§ Description of the task: Copy out exactly every line from the line containing "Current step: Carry" until the records below end, inclusive of both boundary lines.

§ Input material:
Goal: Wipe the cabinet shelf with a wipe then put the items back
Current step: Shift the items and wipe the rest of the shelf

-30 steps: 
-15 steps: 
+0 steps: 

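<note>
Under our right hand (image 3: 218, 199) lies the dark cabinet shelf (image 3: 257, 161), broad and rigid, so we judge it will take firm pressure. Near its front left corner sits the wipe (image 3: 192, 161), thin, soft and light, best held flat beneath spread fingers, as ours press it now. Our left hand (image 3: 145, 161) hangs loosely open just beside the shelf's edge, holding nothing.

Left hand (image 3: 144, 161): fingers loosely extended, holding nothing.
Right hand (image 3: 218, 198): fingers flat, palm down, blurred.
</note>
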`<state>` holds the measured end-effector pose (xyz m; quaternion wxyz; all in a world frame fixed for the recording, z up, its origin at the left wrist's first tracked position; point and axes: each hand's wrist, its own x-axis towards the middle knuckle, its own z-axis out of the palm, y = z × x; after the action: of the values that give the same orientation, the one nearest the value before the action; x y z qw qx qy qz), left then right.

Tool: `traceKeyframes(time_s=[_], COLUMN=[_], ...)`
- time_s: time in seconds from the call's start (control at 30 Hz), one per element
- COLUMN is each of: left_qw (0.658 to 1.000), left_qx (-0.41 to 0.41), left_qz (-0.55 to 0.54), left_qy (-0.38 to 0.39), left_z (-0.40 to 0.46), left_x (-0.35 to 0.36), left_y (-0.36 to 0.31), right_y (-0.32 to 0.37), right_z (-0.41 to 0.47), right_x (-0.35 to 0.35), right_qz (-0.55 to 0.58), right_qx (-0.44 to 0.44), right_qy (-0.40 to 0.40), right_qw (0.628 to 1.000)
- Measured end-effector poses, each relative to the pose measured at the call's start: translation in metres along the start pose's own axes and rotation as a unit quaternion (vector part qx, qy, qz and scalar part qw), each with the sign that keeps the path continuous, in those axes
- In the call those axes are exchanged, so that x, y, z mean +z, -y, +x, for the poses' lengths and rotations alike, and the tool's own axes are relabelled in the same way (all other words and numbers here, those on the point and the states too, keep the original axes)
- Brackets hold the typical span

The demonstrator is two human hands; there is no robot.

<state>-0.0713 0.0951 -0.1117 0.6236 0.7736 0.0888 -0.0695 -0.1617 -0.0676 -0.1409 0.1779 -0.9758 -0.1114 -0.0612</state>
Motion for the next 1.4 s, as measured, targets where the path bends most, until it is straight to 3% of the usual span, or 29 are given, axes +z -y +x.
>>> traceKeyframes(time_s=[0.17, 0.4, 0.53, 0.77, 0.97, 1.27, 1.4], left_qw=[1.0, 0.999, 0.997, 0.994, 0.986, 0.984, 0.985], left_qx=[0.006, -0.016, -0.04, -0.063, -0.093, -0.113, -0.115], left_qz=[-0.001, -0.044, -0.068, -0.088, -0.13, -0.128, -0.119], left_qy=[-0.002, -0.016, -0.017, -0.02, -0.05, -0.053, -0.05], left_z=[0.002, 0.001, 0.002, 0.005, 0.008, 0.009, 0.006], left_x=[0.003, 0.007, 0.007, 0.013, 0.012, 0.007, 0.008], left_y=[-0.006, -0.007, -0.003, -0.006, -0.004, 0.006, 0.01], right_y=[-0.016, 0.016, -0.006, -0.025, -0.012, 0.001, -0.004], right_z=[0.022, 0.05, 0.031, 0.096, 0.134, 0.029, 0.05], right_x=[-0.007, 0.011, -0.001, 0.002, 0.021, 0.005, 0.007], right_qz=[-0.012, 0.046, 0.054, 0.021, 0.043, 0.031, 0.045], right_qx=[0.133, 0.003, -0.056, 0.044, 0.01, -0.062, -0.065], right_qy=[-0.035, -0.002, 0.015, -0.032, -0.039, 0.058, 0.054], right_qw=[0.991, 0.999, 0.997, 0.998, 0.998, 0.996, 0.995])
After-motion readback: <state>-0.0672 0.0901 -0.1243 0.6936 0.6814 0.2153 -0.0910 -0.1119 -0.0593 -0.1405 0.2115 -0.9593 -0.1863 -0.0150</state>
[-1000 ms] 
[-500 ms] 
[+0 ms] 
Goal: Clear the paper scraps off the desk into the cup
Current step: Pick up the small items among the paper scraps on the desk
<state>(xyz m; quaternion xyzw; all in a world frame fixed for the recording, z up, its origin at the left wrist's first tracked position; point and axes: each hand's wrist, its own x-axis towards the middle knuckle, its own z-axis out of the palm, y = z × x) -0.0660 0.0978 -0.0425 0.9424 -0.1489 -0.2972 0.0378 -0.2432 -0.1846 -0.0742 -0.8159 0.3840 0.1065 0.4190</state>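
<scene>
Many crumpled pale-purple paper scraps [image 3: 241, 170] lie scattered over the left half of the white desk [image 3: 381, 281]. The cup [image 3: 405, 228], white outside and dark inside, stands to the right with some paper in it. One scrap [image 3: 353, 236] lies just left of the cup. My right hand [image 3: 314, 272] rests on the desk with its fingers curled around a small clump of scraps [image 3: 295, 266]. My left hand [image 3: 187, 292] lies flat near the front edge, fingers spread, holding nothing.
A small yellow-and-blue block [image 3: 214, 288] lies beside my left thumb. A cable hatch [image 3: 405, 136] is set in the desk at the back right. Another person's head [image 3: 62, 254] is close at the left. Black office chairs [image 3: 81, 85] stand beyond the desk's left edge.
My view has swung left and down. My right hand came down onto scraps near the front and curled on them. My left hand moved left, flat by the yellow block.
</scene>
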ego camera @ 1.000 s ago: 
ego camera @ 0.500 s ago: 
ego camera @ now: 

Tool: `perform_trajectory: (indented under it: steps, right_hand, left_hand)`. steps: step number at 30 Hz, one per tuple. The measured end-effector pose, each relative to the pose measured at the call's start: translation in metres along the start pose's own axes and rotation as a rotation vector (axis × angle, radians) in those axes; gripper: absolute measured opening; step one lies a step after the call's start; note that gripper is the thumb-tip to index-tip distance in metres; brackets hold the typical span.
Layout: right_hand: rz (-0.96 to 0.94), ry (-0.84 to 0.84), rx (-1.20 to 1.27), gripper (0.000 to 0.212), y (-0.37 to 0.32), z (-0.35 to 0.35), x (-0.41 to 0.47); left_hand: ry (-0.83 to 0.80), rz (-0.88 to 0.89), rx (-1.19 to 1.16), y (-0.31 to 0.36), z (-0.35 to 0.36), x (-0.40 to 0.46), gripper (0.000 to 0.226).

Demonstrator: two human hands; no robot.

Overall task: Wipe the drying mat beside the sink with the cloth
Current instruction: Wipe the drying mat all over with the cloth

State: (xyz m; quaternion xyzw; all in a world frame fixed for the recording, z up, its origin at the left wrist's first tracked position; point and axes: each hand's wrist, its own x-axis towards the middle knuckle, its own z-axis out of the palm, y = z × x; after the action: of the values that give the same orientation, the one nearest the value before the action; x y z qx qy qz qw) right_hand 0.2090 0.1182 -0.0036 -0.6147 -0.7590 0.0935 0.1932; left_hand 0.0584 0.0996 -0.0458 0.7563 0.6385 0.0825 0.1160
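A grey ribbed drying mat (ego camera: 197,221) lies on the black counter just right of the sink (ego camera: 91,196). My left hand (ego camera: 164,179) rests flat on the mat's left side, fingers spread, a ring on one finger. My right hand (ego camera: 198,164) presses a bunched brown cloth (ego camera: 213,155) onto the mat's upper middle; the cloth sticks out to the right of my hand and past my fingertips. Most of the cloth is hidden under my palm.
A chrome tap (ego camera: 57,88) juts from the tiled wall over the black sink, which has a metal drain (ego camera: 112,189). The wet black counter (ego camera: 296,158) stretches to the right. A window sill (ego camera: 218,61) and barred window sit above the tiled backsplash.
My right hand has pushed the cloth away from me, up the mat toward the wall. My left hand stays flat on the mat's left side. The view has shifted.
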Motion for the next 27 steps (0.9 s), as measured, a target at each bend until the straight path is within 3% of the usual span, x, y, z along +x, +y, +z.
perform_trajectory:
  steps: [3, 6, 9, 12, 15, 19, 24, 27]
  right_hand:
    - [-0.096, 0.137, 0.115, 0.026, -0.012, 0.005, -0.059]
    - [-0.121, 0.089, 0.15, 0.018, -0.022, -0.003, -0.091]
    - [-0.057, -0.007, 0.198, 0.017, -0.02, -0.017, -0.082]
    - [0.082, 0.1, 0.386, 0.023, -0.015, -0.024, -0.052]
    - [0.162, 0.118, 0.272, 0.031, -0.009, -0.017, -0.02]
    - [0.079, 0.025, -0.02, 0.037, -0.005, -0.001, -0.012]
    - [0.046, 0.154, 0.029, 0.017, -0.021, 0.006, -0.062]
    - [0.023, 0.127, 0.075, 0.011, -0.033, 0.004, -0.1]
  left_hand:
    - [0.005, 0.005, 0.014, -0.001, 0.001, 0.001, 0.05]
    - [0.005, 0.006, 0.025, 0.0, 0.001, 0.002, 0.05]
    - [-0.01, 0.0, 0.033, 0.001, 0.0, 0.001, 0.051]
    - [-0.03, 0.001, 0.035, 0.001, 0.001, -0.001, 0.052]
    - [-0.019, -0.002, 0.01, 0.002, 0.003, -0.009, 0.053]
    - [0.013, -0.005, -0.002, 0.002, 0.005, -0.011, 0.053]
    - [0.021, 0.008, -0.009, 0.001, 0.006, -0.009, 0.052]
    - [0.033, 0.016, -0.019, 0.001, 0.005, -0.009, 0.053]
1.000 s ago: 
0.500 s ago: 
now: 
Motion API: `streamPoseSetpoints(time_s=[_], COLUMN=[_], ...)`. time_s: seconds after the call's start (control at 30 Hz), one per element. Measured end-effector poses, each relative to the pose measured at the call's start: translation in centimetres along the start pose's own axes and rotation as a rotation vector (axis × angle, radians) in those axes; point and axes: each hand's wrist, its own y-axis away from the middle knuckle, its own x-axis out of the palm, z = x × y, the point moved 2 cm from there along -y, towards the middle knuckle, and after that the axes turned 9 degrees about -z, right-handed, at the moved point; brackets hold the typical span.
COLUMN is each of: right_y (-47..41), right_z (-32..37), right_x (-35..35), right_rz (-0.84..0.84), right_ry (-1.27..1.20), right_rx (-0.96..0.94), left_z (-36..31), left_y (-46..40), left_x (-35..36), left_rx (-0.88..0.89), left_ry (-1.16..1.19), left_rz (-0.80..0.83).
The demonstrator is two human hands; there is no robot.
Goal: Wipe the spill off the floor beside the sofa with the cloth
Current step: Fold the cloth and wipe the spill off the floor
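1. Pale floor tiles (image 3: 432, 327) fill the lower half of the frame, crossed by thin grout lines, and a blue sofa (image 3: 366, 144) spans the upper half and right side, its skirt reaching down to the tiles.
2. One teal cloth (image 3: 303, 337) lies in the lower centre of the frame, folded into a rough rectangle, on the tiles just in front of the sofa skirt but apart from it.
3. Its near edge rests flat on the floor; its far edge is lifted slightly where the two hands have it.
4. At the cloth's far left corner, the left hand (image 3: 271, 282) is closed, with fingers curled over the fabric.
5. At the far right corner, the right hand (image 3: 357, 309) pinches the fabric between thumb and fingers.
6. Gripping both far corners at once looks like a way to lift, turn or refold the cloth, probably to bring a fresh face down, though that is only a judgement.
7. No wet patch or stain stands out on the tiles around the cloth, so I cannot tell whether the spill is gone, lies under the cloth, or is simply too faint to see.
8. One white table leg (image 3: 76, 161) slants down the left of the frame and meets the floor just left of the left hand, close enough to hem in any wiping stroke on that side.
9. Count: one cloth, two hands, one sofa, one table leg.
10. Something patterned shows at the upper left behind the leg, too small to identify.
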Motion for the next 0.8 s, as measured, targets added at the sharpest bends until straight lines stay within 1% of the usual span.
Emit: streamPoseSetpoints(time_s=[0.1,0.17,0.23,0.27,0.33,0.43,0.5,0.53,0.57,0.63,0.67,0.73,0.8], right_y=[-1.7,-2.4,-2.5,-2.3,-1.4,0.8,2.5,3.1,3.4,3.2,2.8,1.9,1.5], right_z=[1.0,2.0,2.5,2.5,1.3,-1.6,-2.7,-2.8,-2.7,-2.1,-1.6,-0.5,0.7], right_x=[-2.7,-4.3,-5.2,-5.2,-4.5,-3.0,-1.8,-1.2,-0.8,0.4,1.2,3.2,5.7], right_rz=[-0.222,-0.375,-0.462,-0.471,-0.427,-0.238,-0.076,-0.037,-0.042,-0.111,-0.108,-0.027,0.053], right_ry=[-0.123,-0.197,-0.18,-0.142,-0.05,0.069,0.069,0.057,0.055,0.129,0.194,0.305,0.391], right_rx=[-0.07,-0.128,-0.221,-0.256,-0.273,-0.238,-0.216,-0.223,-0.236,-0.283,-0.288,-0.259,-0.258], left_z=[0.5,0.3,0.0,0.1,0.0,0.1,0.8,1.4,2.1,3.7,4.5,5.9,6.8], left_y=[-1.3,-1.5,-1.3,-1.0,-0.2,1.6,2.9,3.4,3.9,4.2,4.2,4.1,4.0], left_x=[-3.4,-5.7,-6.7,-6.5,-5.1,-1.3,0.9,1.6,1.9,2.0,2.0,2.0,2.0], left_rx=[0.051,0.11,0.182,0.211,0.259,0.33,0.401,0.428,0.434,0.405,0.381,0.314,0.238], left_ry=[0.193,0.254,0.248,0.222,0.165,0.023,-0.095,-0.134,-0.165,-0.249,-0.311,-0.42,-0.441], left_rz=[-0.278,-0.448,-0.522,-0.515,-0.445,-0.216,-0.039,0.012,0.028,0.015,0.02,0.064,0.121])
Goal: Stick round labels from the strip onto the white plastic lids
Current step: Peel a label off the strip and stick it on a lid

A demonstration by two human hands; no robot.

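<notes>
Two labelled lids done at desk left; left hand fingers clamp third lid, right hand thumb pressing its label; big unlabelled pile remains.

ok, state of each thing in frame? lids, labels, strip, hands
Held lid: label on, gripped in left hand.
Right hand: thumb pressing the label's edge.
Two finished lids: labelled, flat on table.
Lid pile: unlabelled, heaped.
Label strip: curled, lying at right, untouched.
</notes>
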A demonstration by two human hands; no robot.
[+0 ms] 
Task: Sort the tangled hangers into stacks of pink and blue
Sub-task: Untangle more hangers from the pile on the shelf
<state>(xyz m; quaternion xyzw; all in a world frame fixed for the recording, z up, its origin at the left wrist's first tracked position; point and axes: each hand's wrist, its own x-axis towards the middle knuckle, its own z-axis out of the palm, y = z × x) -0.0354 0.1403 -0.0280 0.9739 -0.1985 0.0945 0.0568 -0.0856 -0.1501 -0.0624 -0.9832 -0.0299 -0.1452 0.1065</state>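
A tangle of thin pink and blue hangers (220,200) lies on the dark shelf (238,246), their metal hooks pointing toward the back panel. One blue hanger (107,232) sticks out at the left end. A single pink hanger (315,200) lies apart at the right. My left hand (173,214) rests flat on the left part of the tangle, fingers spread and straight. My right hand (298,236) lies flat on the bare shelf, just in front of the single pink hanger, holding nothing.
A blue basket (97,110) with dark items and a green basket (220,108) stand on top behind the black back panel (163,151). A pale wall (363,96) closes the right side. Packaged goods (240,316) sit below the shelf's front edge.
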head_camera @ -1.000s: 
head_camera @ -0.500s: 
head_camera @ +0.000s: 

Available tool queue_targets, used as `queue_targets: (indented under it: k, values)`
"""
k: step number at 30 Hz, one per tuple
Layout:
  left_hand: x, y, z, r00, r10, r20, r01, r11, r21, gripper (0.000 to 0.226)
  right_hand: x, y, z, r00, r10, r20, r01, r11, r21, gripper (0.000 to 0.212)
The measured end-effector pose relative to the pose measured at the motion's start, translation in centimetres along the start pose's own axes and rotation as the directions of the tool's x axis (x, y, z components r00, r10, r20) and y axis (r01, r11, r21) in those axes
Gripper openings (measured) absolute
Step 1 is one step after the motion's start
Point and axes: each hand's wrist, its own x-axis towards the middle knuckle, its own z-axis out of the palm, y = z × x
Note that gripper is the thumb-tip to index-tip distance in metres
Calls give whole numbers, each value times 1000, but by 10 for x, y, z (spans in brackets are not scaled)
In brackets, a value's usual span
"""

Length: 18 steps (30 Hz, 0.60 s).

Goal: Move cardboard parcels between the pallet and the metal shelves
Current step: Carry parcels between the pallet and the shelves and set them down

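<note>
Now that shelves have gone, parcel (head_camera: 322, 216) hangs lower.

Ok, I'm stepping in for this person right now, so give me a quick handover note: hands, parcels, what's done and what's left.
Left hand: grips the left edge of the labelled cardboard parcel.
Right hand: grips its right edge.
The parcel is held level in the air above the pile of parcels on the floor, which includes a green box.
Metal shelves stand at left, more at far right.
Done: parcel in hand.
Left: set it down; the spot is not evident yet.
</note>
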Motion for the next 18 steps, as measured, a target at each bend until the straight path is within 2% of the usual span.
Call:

§ Solution to this task:
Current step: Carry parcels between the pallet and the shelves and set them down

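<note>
Now that shelves have gone, parcel (head_camera: 322, 216) hangs lower.

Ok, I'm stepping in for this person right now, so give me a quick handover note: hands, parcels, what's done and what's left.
Left hand: grips the left edge of the labelled cardboard parcel.
Right hand: grips its right edge.
The parcel is held level in the air above the pile of parcels on the floor, which includes a green box.
Metal shelves stand at left, more at far right.
Done: parcel in hand.
Left: set it down; the spot is not evident yet.
</note>
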Motion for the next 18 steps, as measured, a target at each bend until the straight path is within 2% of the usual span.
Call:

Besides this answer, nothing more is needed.